Ainsi, ce second sanctuaire remonte seulement à l'origine de la domination des Grecs en Égypte, au règne d'Alexandre, fils d'Alexandre le Grand, et non ce dernier, ce que prouve d'ailleurs le visage enfantin du roi, représenté, à l'extérieur comme a l'intérieur de ce petit édifice, adorant les Triades thébaines. Dans un de ces bas-reliefs, la déesse Thamoun est remplacée par la ville de Thèbes personnifiée sous la forme d'une femme, avec cette légende:
«Voici ce que dit Thèbes (Toph), la grande rectrice du monde: Nous avons mis en ta puissance toutes les contrées (les nomes); nous t'avons donné KÉMÉ (l'Égypte), terre nourricière.»
La déesse Thèbes adresse ces paroles au jeune roi Alexandre, auquel Ammon générateur dit en même temps: «Nous accordons que les édifices que tu élèves soient aussi durables que le firmament.»
On ne trouve que cette seule partie moderne dans le vieux palais d'Aménophis: car il ne vaut la peine de citer le fait suivant que sous le rapport de la singularité. Dans une salle qui précède le sanctuaire, existe une pierre d'architrave qui, ayant été renouvelée sous un Ptolémée et ornée d'une inscription, produit, en lisant les caractères qu'elle porte, une dédicace bizarre, en ce qu'on ne s'est point inquiété des vieilles pierres d'architrave voisines, conservant la dédicace primitive; la voici:
1re pierre moderne. «Restauration de l'édifice faite par le roi Ptolémée, toujours vivant, aimé de Ptha.»—2e pierre antique. «Monde, le Soleil, seigneur de justice, le fils du Soleil Aménophis, a fait exécuter ces constructions en l'honneur de son père Ammon, etc.»
L'ancienne pierre, remplacée par le Lagide, portait la légende: «L'Aroëris puissant, etc., seigneur du monde, etc.» On ne s'est point inquiété si la nouvelle légende se liait ou non avec l'ancienne.
C'est aux quatorze grandes colonnes de Louqsor que finissent les travaux du règne d'Aménophis, sous lequel ont cependant encore été décorées la deuxième et la septième des deux rangées, en allant du midi au nord. Les bas-reliefs appartiennent au règne du roi Hôrus, fils d'Aménophis, et les quatre dernières au règne suivant.
Toute la partie nord des édifices de Louqsor est d'une autre époque, et formait un monument particulier, quoique lié par la grande colonnade à l'Aménophion ou palais d'Aménophis. C'est à Rhamsès le Grand (Sésostris) que l'on doit ces constructions, et il a eu l'intention, non pas d'embellir le palais d'Aménophis, son ancêtre, mais de construire un édifice distinct, ce qui résulte évidemment de la dédicace suivante, sculptée en grands hiéroglyphes au-dessous de la corniche du pylône, et répétée sur les architraves de toutes les colonnades que les cahuttes modernes n'ont pas encore ensevelies.

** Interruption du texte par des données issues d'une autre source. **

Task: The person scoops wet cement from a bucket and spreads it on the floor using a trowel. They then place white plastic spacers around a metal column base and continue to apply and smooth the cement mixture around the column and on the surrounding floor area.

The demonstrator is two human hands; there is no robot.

«La vie! l'Aroëris, enfant d'Ammon, le maître de la région supérieure et de la région inférieure, deux fois aimable, l'Hôrus plein de force, l'ami du monde, le roi (Soleil gardien de vérité, approuvé par Phré), le fils préféré du roi des dieux, qui, assis sur le trône de son père, domine sur la terre, a fait exécuter ces constructions en l'honneur de son père, Ammon-Ra, roi des dieux. Il a construit ce Rhamesséion dans la ville d'Ammon, dans l'Oph du midi. C'est ce qu'a fait le fils du Soleil (le fils chéri d'Ammon-Rhamsès), vivificateur à toujours.»